PROBLEM TO WORK ON
In the data that follows, find the line with "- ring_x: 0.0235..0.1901"; transcribe it, every later line up to the one with "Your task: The", and that line as well, exactly and with no others.

DATASET CONTENT

========================

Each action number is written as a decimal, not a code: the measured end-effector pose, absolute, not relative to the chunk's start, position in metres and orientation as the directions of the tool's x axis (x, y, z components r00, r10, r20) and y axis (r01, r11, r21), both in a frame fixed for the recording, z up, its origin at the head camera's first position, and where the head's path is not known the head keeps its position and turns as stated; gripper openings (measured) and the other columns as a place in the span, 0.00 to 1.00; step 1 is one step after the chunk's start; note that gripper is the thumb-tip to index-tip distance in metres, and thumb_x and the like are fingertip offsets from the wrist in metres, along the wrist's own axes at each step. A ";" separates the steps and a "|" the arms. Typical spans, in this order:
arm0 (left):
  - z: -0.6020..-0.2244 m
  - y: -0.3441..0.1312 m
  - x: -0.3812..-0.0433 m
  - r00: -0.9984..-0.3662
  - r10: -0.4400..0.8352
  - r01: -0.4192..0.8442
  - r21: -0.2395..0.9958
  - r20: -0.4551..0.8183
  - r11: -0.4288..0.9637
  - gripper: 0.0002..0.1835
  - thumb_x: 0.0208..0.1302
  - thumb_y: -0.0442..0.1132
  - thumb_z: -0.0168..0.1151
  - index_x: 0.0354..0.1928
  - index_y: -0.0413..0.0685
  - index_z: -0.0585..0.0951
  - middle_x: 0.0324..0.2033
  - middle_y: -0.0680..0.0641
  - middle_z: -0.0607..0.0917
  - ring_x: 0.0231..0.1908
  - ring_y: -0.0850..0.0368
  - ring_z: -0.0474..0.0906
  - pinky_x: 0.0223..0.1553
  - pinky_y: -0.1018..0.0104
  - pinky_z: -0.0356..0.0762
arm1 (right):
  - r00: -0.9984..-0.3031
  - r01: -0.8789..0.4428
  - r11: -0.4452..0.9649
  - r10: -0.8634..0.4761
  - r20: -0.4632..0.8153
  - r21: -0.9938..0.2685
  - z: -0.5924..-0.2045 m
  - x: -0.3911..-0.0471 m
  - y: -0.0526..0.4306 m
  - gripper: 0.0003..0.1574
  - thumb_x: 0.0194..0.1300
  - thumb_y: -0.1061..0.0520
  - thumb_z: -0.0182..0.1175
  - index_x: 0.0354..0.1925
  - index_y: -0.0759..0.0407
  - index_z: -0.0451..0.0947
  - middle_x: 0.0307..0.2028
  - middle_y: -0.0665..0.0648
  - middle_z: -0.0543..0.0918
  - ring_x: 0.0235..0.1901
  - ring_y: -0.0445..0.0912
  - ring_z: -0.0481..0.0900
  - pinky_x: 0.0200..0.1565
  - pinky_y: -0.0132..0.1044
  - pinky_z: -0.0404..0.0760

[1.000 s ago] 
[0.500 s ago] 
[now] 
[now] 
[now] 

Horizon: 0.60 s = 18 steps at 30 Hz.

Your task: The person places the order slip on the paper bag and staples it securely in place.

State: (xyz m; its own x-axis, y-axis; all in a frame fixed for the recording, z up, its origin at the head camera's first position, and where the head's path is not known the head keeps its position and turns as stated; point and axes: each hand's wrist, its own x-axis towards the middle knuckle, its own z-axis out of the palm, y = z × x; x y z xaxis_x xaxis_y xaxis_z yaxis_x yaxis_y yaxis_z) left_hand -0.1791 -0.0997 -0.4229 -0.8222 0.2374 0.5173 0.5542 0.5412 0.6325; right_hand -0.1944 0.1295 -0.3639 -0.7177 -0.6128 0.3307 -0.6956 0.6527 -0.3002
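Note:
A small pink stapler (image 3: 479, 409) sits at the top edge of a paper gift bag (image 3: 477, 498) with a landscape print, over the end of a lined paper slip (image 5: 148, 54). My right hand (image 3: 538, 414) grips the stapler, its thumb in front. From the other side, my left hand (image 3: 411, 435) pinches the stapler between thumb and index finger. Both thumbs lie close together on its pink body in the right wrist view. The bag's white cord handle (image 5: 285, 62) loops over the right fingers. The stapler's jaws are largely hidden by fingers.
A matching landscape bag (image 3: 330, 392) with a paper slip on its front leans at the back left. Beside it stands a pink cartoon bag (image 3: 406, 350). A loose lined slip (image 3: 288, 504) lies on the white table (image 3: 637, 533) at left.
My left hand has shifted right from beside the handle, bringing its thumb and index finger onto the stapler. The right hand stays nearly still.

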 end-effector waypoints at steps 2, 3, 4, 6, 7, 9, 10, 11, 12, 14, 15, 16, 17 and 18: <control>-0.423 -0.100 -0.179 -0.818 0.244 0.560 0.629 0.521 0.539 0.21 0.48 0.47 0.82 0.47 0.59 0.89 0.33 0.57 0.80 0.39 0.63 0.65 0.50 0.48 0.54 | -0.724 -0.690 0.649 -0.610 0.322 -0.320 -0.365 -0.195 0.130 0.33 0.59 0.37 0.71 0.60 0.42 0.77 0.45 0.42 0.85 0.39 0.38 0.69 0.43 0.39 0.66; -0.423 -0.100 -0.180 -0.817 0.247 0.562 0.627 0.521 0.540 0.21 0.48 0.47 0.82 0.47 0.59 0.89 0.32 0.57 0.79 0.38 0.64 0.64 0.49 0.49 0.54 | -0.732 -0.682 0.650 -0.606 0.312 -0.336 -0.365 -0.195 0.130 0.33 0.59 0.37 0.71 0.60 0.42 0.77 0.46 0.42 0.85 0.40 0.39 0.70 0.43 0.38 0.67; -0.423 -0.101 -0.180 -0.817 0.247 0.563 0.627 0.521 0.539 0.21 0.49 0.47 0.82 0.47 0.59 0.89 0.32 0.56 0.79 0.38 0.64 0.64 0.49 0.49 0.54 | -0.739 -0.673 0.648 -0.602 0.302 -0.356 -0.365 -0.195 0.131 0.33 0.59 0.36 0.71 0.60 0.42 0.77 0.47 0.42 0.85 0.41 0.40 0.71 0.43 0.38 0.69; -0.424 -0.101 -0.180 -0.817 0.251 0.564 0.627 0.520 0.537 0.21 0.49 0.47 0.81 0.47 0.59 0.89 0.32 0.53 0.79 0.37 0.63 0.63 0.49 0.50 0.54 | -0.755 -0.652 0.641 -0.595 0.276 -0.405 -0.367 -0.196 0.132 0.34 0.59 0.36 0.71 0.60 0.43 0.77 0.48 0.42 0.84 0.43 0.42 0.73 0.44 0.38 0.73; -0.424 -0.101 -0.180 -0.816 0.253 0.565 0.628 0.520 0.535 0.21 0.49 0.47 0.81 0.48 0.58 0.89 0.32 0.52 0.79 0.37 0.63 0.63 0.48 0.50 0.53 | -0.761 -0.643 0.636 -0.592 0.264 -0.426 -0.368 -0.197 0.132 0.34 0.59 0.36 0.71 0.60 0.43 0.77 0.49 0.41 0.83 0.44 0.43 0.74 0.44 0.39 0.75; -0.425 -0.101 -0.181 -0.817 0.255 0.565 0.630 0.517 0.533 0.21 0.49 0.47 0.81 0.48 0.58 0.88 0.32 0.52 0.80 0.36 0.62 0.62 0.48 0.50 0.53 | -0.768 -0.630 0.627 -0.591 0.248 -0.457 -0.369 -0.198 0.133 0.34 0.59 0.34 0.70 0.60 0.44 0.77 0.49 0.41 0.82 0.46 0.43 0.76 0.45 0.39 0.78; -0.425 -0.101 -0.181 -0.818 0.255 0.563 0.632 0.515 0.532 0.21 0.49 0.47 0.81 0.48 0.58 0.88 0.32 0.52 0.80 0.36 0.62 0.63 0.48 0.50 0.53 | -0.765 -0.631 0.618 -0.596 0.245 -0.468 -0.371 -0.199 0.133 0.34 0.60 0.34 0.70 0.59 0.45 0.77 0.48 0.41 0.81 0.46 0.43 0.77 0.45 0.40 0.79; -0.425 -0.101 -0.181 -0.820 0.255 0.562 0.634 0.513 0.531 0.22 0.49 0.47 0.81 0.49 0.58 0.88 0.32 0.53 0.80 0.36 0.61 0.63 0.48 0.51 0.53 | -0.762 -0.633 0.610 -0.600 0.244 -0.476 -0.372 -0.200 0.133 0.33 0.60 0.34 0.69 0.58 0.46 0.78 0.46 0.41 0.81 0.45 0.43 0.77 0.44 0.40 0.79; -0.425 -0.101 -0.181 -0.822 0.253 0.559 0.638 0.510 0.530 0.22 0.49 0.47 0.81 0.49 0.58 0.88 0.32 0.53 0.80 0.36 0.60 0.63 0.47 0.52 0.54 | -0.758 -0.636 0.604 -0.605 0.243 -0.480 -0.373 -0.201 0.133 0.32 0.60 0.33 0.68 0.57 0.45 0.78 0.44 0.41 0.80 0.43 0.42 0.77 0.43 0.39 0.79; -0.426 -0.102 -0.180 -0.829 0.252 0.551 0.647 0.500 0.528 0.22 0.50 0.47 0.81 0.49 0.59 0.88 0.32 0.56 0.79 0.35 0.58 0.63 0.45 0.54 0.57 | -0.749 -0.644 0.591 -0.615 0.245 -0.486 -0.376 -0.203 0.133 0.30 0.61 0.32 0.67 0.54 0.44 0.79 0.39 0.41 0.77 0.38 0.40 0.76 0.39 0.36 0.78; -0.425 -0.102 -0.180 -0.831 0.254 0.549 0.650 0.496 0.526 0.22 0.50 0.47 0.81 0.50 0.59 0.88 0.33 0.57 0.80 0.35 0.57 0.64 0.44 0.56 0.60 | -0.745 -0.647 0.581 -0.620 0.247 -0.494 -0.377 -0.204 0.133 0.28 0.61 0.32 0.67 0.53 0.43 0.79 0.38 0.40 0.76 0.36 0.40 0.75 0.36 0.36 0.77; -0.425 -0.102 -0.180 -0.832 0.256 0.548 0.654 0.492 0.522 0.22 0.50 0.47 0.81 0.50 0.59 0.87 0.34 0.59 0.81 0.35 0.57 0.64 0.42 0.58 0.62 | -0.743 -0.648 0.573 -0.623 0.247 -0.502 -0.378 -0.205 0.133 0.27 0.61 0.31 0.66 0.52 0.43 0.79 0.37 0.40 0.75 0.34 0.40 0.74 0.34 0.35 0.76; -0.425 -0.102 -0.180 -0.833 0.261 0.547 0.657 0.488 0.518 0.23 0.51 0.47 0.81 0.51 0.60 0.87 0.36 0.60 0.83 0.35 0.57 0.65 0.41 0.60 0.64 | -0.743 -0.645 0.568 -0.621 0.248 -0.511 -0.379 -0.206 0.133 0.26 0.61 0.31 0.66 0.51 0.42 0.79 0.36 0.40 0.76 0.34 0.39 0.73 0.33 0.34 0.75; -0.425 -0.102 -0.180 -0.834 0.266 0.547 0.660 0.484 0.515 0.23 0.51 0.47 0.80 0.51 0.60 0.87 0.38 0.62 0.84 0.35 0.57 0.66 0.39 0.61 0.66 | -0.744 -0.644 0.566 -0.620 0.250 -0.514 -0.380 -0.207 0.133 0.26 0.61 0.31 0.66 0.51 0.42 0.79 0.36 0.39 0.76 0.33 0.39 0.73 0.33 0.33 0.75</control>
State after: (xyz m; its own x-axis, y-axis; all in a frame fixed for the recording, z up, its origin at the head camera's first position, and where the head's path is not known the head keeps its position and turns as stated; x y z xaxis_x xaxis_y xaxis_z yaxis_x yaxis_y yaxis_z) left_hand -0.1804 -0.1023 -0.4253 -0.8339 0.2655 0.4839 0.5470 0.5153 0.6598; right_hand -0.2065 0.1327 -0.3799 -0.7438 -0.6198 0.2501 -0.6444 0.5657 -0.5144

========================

RESULT FOR THIS EXERCISE
  - ring_x: 0.0235..0.1901
  - ring_y: -0.0445..0.0912
  - ring_z: -0.0481..0.0900
  - pinky_x: 0.0200..0.1565
  - pinky_y: -0.0132..0.1044
  - pinky_z: -0.0404..0.0760

[1.000 s ago] 
[0.500 s ago] 
[now] 
[now] 
[now] 

Horizon: 0.60 s = 18 steps at 30 Hz.

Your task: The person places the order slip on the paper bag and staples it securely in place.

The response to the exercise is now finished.